Task directions —
Line by line, copy the material below exactly as given.

Input data —
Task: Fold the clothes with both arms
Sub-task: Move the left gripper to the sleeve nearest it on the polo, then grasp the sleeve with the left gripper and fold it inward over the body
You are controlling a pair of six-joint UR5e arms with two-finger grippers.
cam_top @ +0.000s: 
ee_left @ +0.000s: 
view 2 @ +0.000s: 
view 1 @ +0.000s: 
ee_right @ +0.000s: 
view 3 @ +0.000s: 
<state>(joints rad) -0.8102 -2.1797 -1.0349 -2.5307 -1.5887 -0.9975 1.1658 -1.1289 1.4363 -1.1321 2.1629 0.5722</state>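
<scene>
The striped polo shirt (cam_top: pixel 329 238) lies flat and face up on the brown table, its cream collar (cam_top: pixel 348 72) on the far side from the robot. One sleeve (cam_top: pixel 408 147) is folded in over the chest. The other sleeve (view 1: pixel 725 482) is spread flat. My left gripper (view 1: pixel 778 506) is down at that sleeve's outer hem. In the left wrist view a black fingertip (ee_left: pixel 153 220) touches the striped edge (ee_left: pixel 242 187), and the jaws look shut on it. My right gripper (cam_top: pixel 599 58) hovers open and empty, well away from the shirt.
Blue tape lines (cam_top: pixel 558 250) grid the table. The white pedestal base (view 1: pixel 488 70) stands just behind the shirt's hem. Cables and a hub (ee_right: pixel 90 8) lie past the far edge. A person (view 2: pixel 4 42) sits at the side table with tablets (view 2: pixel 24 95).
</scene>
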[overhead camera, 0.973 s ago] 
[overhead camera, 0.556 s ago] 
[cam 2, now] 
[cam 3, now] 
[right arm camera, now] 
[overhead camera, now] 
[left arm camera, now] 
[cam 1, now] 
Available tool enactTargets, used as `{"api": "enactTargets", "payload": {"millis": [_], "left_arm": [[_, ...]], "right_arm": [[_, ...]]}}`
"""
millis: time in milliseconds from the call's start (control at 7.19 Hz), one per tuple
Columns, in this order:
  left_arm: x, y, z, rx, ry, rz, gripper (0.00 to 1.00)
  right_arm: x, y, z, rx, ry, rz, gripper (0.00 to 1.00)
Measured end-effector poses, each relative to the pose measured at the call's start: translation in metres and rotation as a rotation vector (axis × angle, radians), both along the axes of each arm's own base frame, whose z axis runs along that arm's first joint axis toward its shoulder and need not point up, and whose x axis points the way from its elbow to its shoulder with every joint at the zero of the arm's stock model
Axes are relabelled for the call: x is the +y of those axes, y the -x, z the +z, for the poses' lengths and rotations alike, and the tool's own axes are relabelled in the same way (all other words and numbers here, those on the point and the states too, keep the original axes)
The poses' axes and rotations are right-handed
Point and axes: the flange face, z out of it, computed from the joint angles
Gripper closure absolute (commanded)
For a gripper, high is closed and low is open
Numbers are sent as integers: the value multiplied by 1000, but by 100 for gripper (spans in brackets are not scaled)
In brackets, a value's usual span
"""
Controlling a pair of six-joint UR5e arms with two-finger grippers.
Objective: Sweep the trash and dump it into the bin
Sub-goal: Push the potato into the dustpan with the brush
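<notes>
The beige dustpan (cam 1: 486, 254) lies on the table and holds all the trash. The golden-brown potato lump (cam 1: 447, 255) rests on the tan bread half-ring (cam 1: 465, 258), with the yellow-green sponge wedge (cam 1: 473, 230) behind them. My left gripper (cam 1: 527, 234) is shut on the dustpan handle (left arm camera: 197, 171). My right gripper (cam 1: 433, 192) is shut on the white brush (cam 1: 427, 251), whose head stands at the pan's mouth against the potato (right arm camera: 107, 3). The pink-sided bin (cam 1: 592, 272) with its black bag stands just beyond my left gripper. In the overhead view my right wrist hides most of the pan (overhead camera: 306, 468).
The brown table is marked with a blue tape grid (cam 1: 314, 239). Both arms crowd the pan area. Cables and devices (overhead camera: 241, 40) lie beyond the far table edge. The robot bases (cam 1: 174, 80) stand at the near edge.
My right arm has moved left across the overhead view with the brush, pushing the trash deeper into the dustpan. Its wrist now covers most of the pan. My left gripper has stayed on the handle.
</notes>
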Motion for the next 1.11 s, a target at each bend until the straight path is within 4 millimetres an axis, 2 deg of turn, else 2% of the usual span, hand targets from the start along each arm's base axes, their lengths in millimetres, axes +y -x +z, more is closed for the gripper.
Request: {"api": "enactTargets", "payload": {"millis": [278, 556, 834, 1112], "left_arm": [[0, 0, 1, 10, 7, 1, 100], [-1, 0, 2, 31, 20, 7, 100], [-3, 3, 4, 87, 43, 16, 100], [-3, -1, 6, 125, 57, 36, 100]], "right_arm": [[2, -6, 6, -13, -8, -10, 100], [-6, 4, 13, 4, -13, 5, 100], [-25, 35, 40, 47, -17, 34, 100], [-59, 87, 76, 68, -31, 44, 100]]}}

The answer —
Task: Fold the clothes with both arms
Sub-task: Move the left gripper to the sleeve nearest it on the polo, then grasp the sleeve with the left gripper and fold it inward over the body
You are controlling a pair of six-joint UR5e arms with two-finger grippers.
cam_top @ +0.000s: 
ee_left @ +0.000s: 
view 2 @ +0.000s: 
view 1 @ +0.000s: 
ee_right @ +0.000s: 
view 3 @ +0.000s: 
<state>(joints rad) -0.8102 -2.1797 -1.0349 -2.5307 -1.5887 -0.9975 1.1658 -1.1289 1.4363 -1.1321 2.1629 0.5722</state>
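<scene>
The striped polo shirt (cam_top: pixel 329 238) lies flat and face up on the brown table, its cream collar (cam_top: pixel 348 72) on the far side from the robot. One sleeve (cam_top: pixel 408 147) is folded in over the chest. The other sleeve (view 1: pixel 725 482) is spread flat. My left gripper (view 1: pixel 778 506) is down at that sleeve's outer hem. In the left wrist view a black fingertip (ee_left: pixel 153 220) touches the striped edge (ee_left: pixel 242 187), and the jaws look shut on it. My right gripper (cam_top: pixel 599 58) hovers open and empty, well away from the shirt.
Blue tape lines (cam_top: pixel 558 250) grid the table. The white pedestal base (view 1: pixel 488 70) stands just behind the shirt's hem. Cables and a hub (ee_right: pixel 90 8) lie past the far edge. A person (view 2: pixel 4 42) sits at the side table with tablets (view 2: pixel 24 95).
</scene>
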[overhead camera, 0.973 s ago] 
[overhead camera, 0.556 s ago] 
[cam 2, now] 
[cam 3, now] 
[right arm camera, now] 
[overhead camera, now] 
[left arm camera, now] 
[cam 1, now] 
Available tool enactTargets, used as `{"api": "enactTargets", "payload": {"millis": [_], "left_arm": [[_, ...]], "right_arm": [[_, ...]]}}`
"""
millis: time in milliseconds from the call's start (control at 7.19 Hz), one per tuple
Columns, in this order:
  left_arm: x, y, z, rx, ry, rz, gripper (0.00 to 1.00)
  right_arm: x, y, z, rx, ry, rz, gripper (0.00 to 1.00)
Measured end-effector poses, each relative to the pose measured at the call's start: translation in metres and rotation as a rotation vector (axis × angle, radians), both along the axes of each arm's own base frame, whose z axis runs along that arm's first joint axis toward its shoulder and need not point up, and whose x axis points the way from its elbow to its shoulder with every joint at the zero of the arm's stock model
Axes are relabelled for the call: x is the +y of those axes, y the -x, z the +z, for the poses' lengths and rotations alike, and the tool's own axes are relabelled in the same way (all other words and numbers here, those on the point and the states too, keep the original axes)
The poses' axes and rotations are right-handed
Point and axes: the flange face, z out of it, computed from the joint angles
Gripper closure absolute (commanded)
For a gripper, high is closed and low is open
Numbers are sent as integers: the value multiplied by 1000, but by 100 for gripper (spans in brackets are not scaled)
In brackets, a value's usual span
"""
Controlling a pair of six-joint UR5e arms with two-finger grippers.
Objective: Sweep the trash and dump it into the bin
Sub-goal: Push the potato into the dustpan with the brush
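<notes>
The beige dustpan (cam 1: 486, 254) lies on the table and holds all the trash. The golden-brown potato lump (cam 1: 447, 255) rests on the tan bread half-ring (cam 1: 465, 258), with the yellow-green sponge wedge (cam 1: 473, 230) behind them. My left gripper (cam 1: 527, 234) is shut on the dustpan handle (left arm camera: 197, 171). My right gripper (cam 1: 433, 192) is shut on the white brush (cam 1: 427, 251), whose head stands at the pan's mouth against the potato (right arm camera: 107, 3). The pink-sided bin (cam 1: 592, 272) with its black bag stands just beyond my left gripper. In the overhead view my right wrist hides most of the pan (overhead camera: 306, 468).
The brown table is marked with a blue tape grid (cam 1: 314, 239). Both arms crowd the pan area. Cables and devices (overhead camera: 241, 40) lie beyond the far table edge. The robot bases (cam 1: 174, 80) stand at the near edge.
My right arm has moved left across the overhead view with the brush, pushing the trash deeper into the dustpan. Its wrist now covers most of the pan. My left gripper has stayed on the handle.
</notes>
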Motion for the next 1.11 s, a target at each bend until the straight path is within 4 millimetres an axis, 2 deg of turn, else 2% of the usual span, hand targets from the start along each arm's base axes, their lengths in millimetres, axes +y -x +z, more is closed for the gripper.
Request: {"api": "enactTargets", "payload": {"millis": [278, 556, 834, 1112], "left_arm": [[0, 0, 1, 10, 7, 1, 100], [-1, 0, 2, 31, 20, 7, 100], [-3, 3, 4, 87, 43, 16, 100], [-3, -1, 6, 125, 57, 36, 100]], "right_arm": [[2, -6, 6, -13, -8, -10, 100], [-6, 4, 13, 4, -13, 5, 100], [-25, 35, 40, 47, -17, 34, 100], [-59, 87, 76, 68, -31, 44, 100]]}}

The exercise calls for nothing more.